↓
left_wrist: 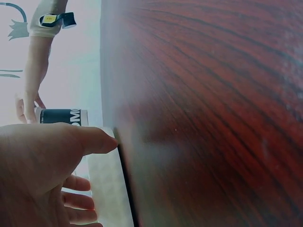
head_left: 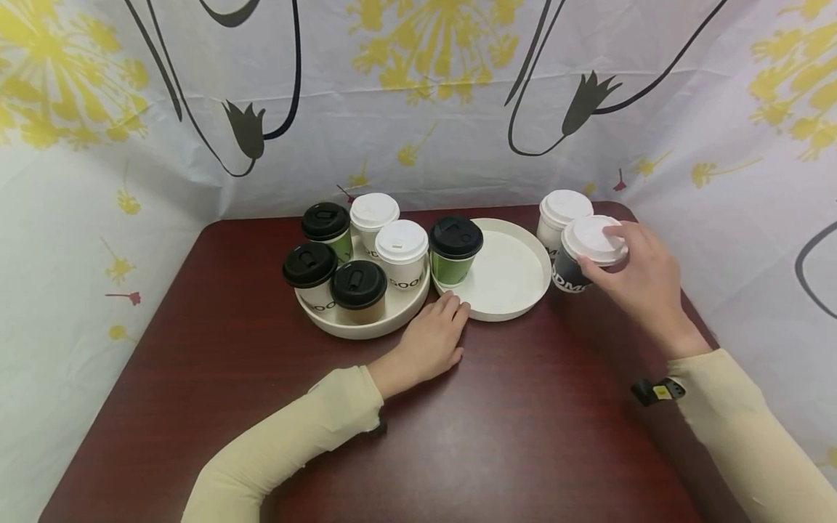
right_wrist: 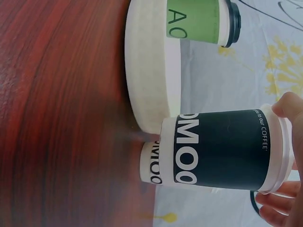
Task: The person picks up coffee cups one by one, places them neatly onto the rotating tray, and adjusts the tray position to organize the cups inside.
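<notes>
My right hand point(head_left: 644, 272) grips the white lid of a paper coffee cup with a dark sleeve point(right_wrist: 222, 151). This cup is upright and raised off the table, right of the round white tray point(head_left: 513, 290). Behind it stands a white cup with a white lid point(head_left: 552, 221), partly hidden. My left hand point(head_left: 431, 338) lies at the front of that tray, its relaxed fingertips at the rim. In the left wrist view the thumb point(left_wrist: 97, 141) overlaps the tray's side. A green cup with a black lid point(head_left: 451, 265) stands on the tray's left part.
A second round tray point(head_left: 356, 332) stands left, close beside the first. It carries several lidded cups, including a brown cup with a black lid point(head_left: 360, 290) and a white cup point(head_left: 400, 254). A patterned curtain point(head_left: 418, 160) hangs behind the dark red table point(head_left: 490, 436).
</notes>
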A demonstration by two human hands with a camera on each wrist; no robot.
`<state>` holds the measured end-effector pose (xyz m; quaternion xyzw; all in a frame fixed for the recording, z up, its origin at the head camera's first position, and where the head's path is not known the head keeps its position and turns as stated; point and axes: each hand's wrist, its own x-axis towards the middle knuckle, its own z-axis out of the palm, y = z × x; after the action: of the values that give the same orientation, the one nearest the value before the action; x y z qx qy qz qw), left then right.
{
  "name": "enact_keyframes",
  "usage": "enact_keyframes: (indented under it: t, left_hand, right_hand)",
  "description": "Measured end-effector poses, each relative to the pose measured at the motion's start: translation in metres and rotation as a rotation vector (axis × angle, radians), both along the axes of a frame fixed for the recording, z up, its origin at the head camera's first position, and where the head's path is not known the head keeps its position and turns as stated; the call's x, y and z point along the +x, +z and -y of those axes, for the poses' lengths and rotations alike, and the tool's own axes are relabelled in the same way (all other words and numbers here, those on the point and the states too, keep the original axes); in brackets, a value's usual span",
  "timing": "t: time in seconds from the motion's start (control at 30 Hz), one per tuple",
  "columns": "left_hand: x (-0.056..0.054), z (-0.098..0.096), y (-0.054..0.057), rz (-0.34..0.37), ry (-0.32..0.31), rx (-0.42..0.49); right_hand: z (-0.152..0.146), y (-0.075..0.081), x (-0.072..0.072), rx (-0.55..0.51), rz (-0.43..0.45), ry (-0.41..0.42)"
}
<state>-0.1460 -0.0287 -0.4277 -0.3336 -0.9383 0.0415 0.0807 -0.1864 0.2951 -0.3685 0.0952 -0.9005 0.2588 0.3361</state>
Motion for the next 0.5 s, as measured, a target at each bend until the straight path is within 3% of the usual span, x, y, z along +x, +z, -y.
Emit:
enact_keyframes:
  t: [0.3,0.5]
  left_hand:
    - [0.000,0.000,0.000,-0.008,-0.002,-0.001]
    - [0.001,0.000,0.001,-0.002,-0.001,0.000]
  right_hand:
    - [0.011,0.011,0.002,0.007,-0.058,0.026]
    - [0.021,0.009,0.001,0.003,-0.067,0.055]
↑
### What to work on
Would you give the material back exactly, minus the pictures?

### Solution to this exercise
left_wrist: 
head_left: 
right_wrist: 
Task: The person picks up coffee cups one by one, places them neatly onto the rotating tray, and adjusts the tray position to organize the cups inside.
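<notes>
My right hand point(head_left: 644, 272) grips the white lid of a paper coffee cup with a dark sleeve point(right_wrist: 222, 151). This cup is upright and raised off the table, right of the round white tray point(head_left: 513, 290). Behind it stands a white cup with a white lid point(head_left: 552, 221), partly hidden. My left hand point(head_left: 431, 338) lies at the front of that tray, its relaxed fingertips at the rim. In the left wrist view the thumb point(left_wrist: 97, 141) overlaps the tray's side. A green cup with a black lid point(head_left: 451, 265) stands on the tray's left part.
A second round tray point(head_left: 356, 332) stands left, close beside the first. It carries several lidded cups, including a brown cup with a black lid point(head_left: 360, 290) and a white cup point(head_left: 400, 254). A patterned curtain point(head_left: 418, 160) hangs behind the dark red table point(head_left: 490, 436).
</notes>
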A demonstration by two human hands with a camera on each wrist; no robot.
`<state>` holds the measured end-effector pose (xyz m; quaternion xyzw; all in a frame fixed for the recording, z up, its origin at the head camera's first position, and where the head's path is not known the head keeps its position and turns as stated; point and axes: each hand's wrist, its own x-axis towards the middle knuckle, its own z-axis out of the palm, y = z × x; after the action: of the values that give the same orientation, the one nearest the value before the action; x y z qx qy qz qw), left then right.
{
  "name": "enact_keyframes",
  "usage": "enact_keyframes: (indented under it: t, left_hand, right_hand)",
  "description": "Measured end-effector poses, each relative to the pose measured at the motion's start: translation in metres and rotation as a rotation vector (axis × angle, radians), both along the axes of a frame fixed for the recording, z up, its origin at the head camera's first position, and where the head's path is not known the head keeps its position and turns as stated; the call's x, y and z point along the +x, +z and -y of those axes, for the poses' lengths and rotations alike, and the tool's own axes are relabelled in the same way (all other words and numbers here, those on the point and the states too, keep the original axes); in brackets, a value's usual span",
  "timing": "t: time in seconds from the motion's start (control at 30 Hz), one per tuple",
  "columns": "left_hand: x (-0.056..0.054), z (-0.098..0.096), y (-0.054..0.057), rz (-0.34..0.37), ry (-0.32..0.31), rx (-0.42..0.49); right_hand: z (-0.152..0.146), y (-0.075..0.081), x (-0.072..0.072), rx (-0.55..0.51), rz (-0.43..0.45), ry (-0.41..0.42)"
}
<state>-0.1460 -0.0287 -0.4277 -0.3336 -0.9383 0.0415 0.0807 -0.1864 0.2951 -0.3685 0.0952 -0.9005 0.2588 0.3361</state>
Motion for the next 0.5 s, as measured, a target at each bend until the straight path is within 3% of the usual span, x, y, z along +x, +z, -y.
Emit:
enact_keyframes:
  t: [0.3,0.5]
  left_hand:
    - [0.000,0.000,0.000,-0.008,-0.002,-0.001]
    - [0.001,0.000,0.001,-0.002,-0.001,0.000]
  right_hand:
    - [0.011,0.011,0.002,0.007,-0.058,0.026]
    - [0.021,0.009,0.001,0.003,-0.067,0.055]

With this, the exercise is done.